This article with introduce the Simpson’s paradox and offers an solution through Pearl’s Graph Model. It also want to explore the philosophical aspect of causal inference through this problem.

The Simpson’s Paradox

The Paradox

One of the well known example of Simpson’s Paradox is the admission bias of UCB. If we calculate the admission rate of men and women to UCB respectively, we will find the data “indicates” the school has a small “preference” to male. However, if the rates are examined at each individual department, we find most departments are strongly biased against men.

People tend to think it is because those departments in favor of men recruit most of the student thus in general the school seems biased against men.

But the amazing aspect of this paradox is, even if in every department a preference for women is recognized, the whole admission rate for men may also exceeds women.

This phenomenon is often encountered in medical-science statistics.

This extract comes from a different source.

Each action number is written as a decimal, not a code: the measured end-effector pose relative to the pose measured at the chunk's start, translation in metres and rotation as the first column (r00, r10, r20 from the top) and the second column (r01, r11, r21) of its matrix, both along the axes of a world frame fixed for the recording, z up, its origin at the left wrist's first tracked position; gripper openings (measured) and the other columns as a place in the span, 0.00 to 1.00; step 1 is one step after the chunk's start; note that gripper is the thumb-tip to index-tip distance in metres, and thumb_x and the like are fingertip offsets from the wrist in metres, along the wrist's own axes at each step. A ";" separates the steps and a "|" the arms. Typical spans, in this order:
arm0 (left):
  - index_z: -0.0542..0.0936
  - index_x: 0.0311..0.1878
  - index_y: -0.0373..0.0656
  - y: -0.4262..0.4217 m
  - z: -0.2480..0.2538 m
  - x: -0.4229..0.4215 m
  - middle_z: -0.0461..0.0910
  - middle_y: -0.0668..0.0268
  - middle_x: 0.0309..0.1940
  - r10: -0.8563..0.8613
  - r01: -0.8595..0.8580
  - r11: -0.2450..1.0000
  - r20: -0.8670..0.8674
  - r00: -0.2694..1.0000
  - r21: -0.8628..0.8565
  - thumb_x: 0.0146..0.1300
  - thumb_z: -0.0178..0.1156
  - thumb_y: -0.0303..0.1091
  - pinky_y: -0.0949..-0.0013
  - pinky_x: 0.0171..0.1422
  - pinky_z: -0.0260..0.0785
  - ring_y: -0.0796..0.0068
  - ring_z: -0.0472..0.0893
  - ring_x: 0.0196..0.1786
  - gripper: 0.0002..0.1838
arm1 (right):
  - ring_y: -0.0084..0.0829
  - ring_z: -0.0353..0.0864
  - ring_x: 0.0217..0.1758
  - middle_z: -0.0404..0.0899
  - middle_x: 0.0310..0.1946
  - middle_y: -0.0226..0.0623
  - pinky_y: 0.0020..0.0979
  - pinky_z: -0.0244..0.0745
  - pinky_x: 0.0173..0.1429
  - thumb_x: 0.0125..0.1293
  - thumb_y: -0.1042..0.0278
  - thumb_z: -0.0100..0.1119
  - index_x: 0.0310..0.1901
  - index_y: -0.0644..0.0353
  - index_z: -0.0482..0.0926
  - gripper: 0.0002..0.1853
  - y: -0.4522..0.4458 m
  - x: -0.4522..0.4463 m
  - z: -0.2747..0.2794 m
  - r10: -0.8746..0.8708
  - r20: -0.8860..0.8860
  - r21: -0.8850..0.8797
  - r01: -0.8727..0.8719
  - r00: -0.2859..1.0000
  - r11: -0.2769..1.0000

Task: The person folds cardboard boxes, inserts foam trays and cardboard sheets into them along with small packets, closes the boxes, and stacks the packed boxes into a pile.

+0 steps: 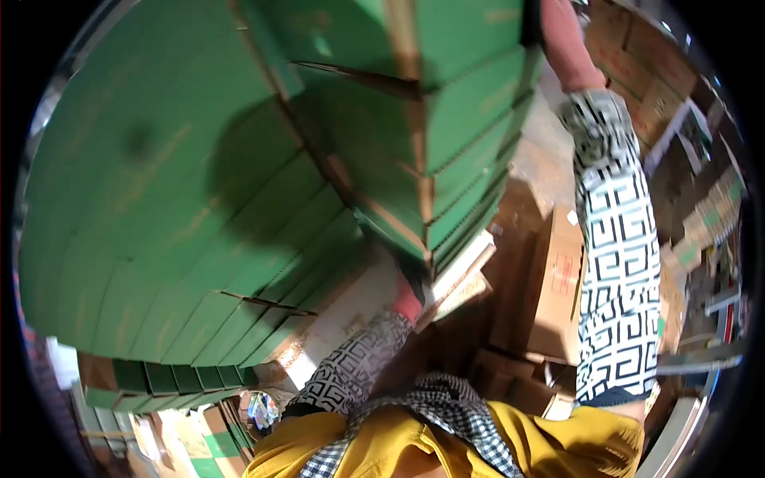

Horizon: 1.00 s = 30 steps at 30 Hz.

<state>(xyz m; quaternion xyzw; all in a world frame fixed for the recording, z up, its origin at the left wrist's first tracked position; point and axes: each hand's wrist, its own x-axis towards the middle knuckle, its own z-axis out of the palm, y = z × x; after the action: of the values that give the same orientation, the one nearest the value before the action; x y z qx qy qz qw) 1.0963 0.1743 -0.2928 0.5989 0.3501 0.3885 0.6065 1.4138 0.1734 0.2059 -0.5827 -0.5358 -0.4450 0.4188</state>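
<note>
A stack of green cardboard cartons (470, 95) stands before me, with brown edges and narrow gaps between its layers. My left hand (409, 295), in a pink glove with dark fingers, grips its lower near corner; the fingertips are hidden behind the cardboard. High on the right, my right hand (567, 44) in a pink glove holds the far side edge of the same stack, its fingers partly out of view. Both of my forearms wear black-and-white patterned sleeves (617, 263).
More green cartons (119, 199) fill the left side, right against the stack. Brown cardboard boxes (555, 279) lie below on the right, and others (637, 60) are piled at the upper right. A metal bar (701, 360) juts in at the right.
</note>
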 end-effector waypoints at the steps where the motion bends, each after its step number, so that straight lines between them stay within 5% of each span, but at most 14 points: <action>1: 0.69 0.55 0.47 -0.009 0.013 -0.005 0.73 0.62 0.42 0.007 -0.005 1.000 0.049 0.999 -0.022 0.72 0.42 0.56 0.63 0.50 0.68 0.64 0.74 0.44 0.23 | 0.56 0.45 0.76 0.39 0.75 0.55 0.38 0.50 0.76 0.58 0.78 0.57 0.75 0.53 0.43 0.46 -0.008 0.007 -0.002 0.033 -0.023 -0.047 -0.035 0.999 0.998; 3: 0.63 0.65 0.52 -0.023 0.028 -0.028 0.66 0.61 0.58 0.032 -0.017 0.992 0.115 0.993 -0.128 0.72 0.43 0.52 0.61 0.62 0.63 0.62 0.70 0.57 0.24 | 0.45 0.51 0.76 0.51 0.74 0.44 0.35 0.51 0.76 0.72 0.66 0.39 0.73 0.57 0.51 0.29 -0.028 -0.001 -0.002 0.123 0.202 0.080 -0.141 0.972 0.987; 4: 0.61 0.70 0.55 -0.030 0.035 -0.043 0.63 0.61 0.66 0.061 -0.025 0.974 0.153 0.986 -0.225 0.72 0.44 0.50 0.60 0.68 0.61 0.60 0.68 0.64 0.26 | 0.47 0.53 0.75 0.51 0.73 0.46 0.35 0.54 0.74 0.73 0.66 0.39 0.72 0.57 0.53 0.27 -0.031 -0.003 -0.003 0.114 0.131 0.092 -0.127 0.985 0.988; 5: 0.58 0.71 0.59 -0.042 0.052 -0.056 0.61 0.62 0.68 0.326 -0.102 0.729 0.212 0.921 -0.677 0.72 0.44 0.49 0.58 0.68 0.61 0.57 0.67 0.64 0.26 | 0.48 0.56 0.73 0.50 0.73 0.48 0.35 0.57 0.72 0.74 0.66 0.40 0.71 0.57 0.55 0.25 -0.029 -0.009 -0.005 0.109 0.050 0.096 -0.113 0.993 0.989; 9: 0.55 0.72 0.63 -0.064 0.083 -0.120 0.58 0.62 0.69 0.265 0.079 0.660 0.330 0.906 -0.747 0.72 0.46 0.44 0.53 0.65 0.64 0.52 0.69 0.62 0.27 | 0.44 0.51 0.76 0.49 0.74 0.46 0.32 0.49 0.76 0.76 0.64 0.35 0.73 0.57 0.51 0.26 -0.042 -0.027 -0.002 0.285 -0.024 0.076 -0.282 0.958 0.956; 11: 0.59 0.71 0.62 -0.071 0.071 -0.157 0.61 0.62 0.67 0.231 0.057 0.711 0.309 0.922 -0.701 0.70 0.49 0.47 0.51 0.63 0.66 0.54 0.71 0.60 0.27 | 0.43 0.51 0.76 0.49 0.74 0.46 0.32 0.49 0.76 0.76 0.63 0.35 0.73 0.57 0.51 0.26 -0.046 -0.030 0.001 0.293 -0.044 0.066 -0.290 0.955 0.955; 14: 0.63 0.69 0.61 -0.073 0.077 -0.193 0.64 0.62 0.65 0.393 -0.140 0.488 0.074 0.916 -0.862 0.67 0.53 0.53 0.51 0.62 0.67 0.55 0.72 0.59 0.29 | 0.43 0.50 0.76 0.48 0.74 0.46 0.32 0.49 0.76 0.77 0.63 0.34 0.73 0.58 0.51 0.26 -0.050 -0.034 0.006 0.282 -0.064 0.056 -0.278 0.957 0.959; 20: 0.68 0.66 0.61 -0.091 0.049 -0.202 0.66 0.62 0.63 0.254 -0.001 0.638 0.208 0.945 -0.770 0.62 0.58 0.57 0.53 0.57 0.70 0.55 0.73 0.57 0.30 | 0.42 0.50 0.77 0.48 0.75 0.46 0.33 0.49 0.76 0.78 0.61 0.32 0.73 0.61 0.51 0.26 -0.057 -0.043 0.013 0.238 -0.053 0.047 -0.236 0.970 0.971; 22: 0.69 0.64 0.60 -0.085 0.000 -0.205 0.66 0.61 0.63 0.042 0.070 0.875 0.218 0.975 -0.480 0.62 0.59 0.56 0.53 0.57 0.70 0.55 0.74 0.56 0.28 | 0.41 0.50 0.77 0.47 0.75 0.45 0.33 0.49 0.76 0.78 0.61 0.31 0.72 0.61 0.51 0.26 -0.056 -0.043 0.016 0.224 -0.060 0.062 -0.220 0.973 0.974; 26: 0.72 0.61 0.58 -0.092 -0.015 -0.225 0.68 0.60 0.61 0.029 0.106 0.874 0.268 0.963 -0.474 0.62 0.59 0.55 0.54 0.56 0.71 0.55 0.75 0.54 0.26 | 0.40 0.51 0.76 0.50 0.74 0.45 0.34 0.50 0.76 0.77 0.64 0.33 0.72 0.62 0.51 0.26 -0.055 -0.050 0.003 0.389 -0.293 0.101 -0.377 0.873 0.921; 27: 0.71 0.62 0.57 -0.090 0.035 -0.217 0.69 0.60 0.61 0.206 0.010 0.670 0.199 0.958 -0.742 0.63 0.59 0.55 0.55 0.57 0.71 0.55 0.75 0.55 0.27 | 0.39 0.51 0.76 0.50 0.74 0.45 0.33 0.50 0.75 0.77 0.64 0.33 0.72 0.62 0.51 0.25 -0.057 -0.056 -0.001 0.375 -0.345 0.087 -0.369 0.860 0.925; 28: 0.70 0.63 0.56 -0.087 0.093 -0.209 0.69 0.59 0.61 0.421 -0.102 0.376 0.072 0.904 -0.921 0.63 0.58 0.55 0.55 0.57 0.70 0.55 0.75 0.55 0.27 | 0.40 0.49 0.77 0.47 0.75 0.41 0.39 0.48 0.76 0.75 0.55 0.35 0.74 0.55 0.48 0.29 -0.057 -0.045 -0.007 0.373 -0.389 0.052 -0.384 0.843 0.922; 29: 0.70 0.64 0.55 -0.086 0.088 -0.213 0.69 0.59 0.62 0.418 -0.090 0.406 0.097 0.903 -0.910 0.63 0.58 0.55 0.55 0.57 0.70 0.55 0.75 0.55 0.28 | 0.41 0.48 0.77 0.44 0.76 0.37 0.44 0.47 0.76 0.74 0.45 0.38 0.76 0.47 0.45 0.34 -0.057 -0.034 -0.012 0.366 -0.432 0.018 -0.398 0.824 0.917; 30: 0.69 0.65 0.55 -0.084 0.078 -0.224 0.68 0.59 0.62 0.416 -0.077 0.432 0.122 0.901 -0.899 0.63 0.57 0.56 0.55 0.57 0.70 0.55 0.75 0.56 0.29 | 0.41 0.49 0.77 0.44 0.76 0.37 0.44 0.48 0.76 0.74 0.46 0.38 0.76 0.48 0.45 0.33 -0.058 -0.033 -0.017 0.363 -0.448 0.012 -0.400 0.817 0.916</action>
<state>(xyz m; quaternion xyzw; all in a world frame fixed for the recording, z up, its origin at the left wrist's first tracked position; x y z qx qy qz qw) 0.8722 0.0906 -0.2148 0.0705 0.4780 0.3322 0.8101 1.3812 0.1149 0.1884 -0.5657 -0.5504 -0.1857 0.5853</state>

Here is an example

  Treatment Control
High GPA 0.93 (81/87) 0.87 (234/270)
Low GPA 0.73 (192/263) 0.69 (55/80)
Both 0.78 (275/350) 0.83 (268/350)

It seems like Treatment is effective when applied to both H and L group of people, however, if all samples are considered in the same time, we should better leave people untreated.

Here comes the problem, will you apply the treatment to a patient? How will you decide whether the treatment is effective?

A misleading hint: according to the naïve Bayesian point of view, if you don’t know the GPA of the patient, don’t let him take the treatment. Once you know, however his academic performance is, he should taken the treatment.